■ **WHAT YOU HAVE TO DO**:
Where the records below reach the line containing "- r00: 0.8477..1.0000", start transcribing, and end with the line containing "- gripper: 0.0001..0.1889", exactly and with nothing else added.

[Items from a dataset]
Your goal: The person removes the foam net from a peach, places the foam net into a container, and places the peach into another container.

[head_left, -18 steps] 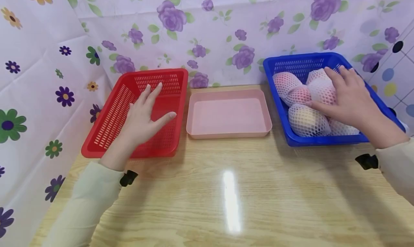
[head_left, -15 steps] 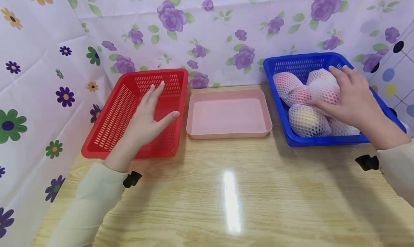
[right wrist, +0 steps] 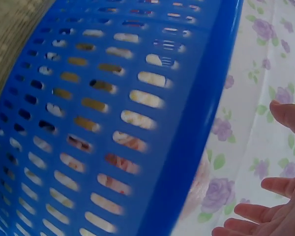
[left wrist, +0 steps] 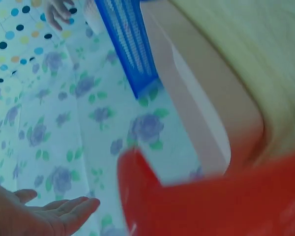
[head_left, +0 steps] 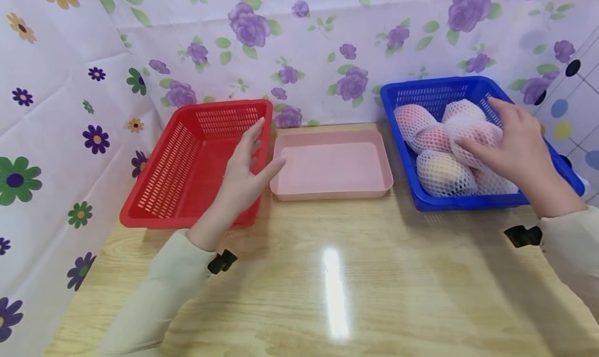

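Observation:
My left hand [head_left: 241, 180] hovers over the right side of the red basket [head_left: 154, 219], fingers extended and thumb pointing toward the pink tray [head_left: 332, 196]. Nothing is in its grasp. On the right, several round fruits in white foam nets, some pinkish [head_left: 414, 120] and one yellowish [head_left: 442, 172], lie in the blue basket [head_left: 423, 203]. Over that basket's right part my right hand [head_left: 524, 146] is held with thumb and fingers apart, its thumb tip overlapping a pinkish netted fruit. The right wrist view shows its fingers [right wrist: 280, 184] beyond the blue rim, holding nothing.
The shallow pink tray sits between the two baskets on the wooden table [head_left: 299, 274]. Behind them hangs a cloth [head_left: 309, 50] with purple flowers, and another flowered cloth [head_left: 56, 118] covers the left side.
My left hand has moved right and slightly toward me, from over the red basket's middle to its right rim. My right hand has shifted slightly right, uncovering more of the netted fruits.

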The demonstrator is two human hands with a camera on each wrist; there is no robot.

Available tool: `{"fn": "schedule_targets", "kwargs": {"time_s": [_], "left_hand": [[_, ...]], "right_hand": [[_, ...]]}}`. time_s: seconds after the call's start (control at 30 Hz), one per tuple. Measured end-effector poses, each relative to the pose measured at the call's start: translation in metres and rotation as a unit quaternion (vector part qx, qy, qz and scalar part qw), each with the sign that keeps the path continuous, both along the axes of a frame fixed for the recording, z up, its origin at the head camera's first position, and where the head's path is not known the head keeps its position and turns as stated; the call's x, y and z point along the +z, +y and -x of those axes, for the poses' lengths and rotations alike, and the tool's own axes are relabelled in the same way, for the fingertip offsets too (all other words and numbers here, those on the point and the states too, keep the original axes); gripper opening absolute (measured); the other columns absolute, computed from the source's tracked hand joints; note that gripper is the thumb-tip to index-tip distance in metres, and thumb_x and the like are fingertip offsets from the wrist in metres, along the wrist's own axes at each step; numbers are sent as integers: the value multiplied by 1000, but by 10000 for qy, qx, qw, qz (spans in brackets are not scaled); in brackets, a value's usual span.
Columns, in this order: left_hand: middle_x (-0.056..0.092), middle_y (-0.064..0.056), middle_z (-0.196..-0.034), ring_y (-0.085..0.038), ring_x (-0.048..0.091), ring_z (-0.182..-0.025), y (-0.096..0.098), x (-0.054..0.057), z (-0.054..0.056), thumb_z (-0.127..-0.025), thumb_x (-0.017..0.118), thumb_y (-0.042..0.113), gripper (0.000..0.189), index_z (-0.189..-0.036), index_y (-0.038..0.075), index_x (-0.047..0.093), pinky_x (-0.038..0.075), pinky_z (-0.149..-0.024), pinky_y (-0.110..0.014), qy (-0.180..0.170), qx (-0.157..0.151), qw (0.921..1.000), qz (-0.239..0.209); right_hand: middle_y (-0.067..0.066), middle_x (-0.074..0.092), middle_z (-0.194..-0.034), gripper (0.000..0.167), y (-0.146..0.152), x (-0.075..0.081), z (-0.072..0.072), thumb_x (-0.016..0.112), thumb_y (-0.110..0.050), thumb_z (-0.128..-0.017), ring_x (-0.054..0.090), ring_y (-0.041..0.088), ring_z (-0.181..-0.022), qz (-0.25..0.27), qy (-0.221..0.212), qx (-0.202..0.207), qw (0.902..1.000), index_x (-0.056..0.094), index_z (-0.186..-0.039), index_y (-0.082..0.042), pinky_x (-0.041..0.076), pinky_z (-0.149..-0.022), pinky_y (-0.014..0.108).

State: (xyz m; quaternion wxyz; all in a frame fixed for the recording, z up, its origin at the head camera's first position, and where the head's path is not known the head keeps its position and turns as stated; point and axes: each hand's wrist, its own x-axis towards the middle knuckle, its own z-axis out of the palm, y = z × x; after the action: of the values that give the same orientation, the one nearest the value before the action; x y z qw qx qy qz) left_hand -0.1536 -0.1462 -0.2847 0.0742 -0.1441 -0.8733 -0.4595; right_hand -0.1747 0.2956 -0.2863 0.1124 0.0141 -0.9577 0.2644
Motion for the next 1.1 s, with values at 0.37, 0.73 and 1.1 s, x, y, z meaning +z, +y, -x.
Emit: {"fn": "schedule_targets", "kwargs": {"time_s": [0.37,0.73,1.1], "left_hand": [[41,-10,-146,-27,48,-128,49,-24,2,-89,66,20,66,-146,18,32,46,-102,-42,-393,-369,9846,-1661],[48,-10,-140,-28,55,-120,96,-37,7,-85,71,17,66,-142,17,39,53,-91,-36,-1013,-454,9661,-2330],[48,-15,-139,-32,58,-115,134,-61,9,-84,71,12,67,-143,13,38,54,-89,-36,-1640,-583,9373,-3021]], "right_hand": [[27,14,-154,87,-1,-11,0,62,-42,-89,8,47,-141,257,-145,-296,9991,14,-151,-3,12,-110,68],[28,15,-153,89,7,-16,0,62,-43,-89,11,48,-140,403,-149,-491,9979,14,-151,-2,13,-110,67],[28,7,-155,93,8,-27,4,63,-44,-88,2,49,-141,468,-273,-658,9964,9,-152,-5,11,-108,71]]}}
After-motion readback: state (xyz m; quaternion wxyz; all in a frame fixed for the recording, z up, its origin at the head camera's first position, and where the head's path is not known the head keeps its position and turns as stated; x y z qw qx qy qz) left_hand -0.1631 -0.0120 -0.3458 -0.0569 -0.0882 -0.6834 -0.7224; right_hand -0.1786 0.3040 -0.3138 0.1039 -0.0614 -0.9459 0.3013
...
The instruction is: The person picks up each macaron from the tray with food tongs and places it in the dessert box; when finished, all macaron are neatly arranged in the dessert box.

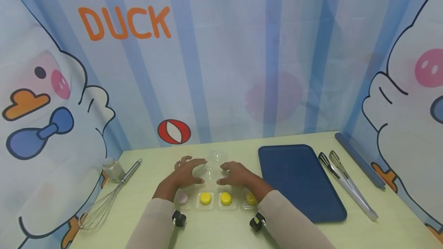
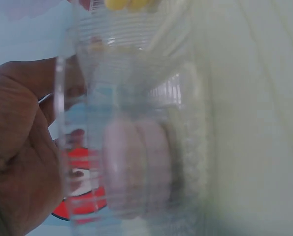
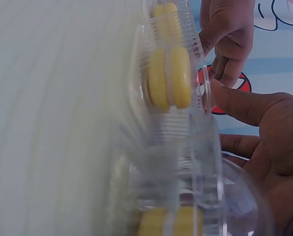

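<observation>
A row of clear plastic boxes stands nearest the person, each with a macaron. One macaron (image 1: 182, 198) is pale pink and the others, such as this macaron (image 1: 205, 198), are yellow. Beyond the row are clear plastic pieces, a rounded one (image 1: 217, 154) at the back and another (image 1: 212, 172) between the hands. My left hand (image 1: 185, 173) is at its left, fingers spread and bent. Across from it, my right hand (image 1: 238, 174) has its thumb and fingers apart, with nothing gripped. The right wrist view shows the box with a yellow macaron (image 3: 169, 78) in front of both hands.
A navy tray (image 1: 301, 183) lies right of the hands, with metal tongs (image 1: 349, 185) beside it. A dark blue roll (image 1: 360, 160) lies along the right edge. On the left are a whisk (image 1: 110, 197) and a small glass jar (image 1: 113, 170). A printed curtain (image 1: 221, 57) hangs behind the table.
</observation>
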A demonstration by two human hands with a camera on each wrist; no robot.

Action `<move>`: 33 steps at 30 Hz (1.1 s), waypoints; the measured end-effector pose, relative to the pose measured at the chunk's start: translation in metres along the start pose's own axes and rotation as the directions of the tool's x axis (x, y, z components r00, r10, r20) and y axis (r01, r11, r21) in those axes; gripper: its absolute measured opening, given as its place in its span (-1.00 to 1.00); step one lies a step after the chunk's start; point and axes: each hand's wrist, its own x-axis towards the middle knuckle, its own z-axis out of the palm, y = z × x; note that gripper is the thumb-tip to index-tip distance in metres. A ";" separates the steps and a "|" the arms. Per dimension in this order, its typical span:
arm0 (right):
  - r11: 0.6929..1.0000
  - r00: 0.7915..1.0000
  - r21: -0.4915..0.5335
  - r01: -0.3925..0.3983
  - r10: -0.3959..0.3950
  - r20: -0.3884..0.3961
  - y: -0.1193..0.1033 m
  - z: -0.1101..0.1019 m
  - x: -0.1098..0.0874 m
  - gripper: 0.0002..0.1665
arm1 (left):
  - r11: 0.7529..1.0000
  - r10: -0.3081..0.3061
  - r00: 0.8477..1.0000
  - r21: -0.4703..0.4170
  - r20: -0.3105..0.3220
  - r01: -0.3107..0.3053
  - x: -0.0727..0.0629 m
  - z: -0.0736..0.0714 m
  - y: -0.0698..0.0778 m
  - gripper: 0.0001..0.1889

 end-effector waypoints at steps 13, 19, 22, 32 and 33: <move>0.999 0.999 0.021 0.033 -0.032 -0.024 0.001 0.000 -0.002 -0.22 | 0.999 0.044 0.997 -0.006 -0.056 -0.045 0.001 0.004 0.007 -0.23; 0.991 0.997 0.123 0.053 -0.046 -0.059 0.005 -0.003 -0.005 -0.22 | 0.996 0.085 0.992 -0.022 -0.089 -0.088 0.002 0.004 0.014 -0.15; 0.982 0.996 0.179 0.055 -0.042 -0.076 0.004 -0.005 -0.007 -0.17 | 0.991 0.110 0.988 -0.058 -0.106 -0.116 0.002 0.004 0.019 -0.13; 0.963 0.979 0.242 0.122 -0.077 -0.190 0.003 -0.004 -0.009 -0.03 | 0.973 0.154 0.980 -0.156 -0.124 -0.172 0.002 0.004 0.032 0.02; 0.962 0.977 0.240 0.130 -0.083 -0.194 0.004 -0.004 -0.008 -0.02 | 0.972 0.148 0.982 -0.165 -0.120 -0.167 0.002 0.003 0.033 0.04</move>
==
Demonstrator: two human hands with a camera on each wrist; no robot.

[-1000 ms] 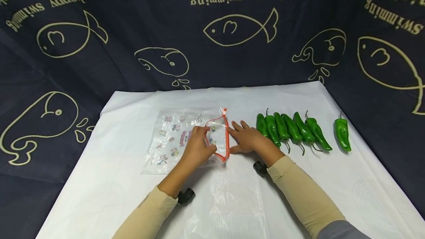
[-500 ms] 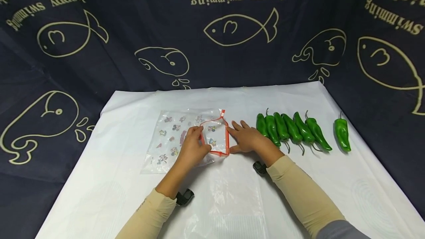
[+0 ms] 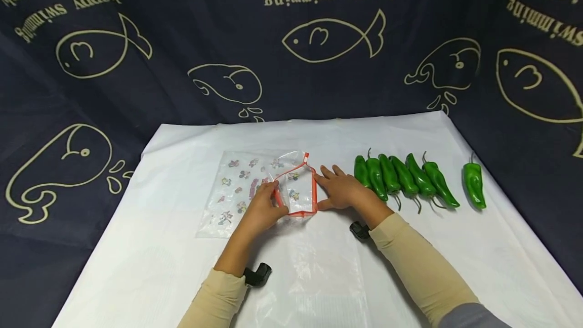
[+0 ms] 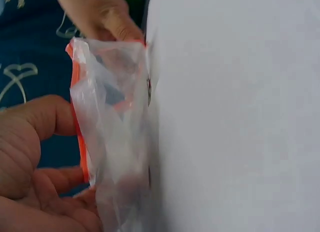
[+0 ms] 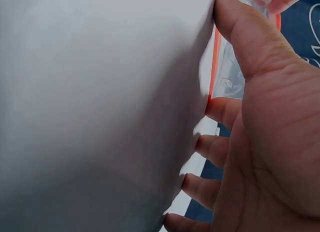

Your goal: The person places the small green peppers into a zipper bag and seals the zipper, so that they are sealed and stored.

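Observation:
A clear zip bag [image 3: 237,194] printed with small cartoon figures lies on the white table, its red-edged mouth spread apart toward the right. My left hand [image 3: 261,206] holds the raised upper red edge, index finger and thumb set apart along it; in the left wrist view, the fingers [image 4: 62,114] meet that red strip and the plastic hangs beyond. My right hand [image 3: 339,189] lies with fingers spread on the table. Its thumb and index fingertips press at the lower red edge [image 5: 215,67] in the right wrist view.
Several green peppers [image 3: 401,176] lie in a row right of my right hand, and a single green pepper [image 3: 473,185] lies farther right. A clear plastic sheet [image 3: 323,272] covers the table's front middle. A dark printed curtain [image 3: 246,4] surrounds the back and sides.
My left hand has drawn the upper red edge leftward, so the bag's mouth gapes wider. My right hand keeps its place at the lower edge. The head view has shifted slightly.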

■ **WRITTEN RESPONSE**:
  - r00: 0.8477..1.0000
  - r21: -0.4703..0.4170
  - r20: -0.3105..0.3220
  - r01: -0.3107..0.3053
  - x: -0.0727..0.0629 m
  - z: -0.0736..0.0714 m
  - y: -0.0698..0.0778 m
  - gripper: 0.0001..0.1889

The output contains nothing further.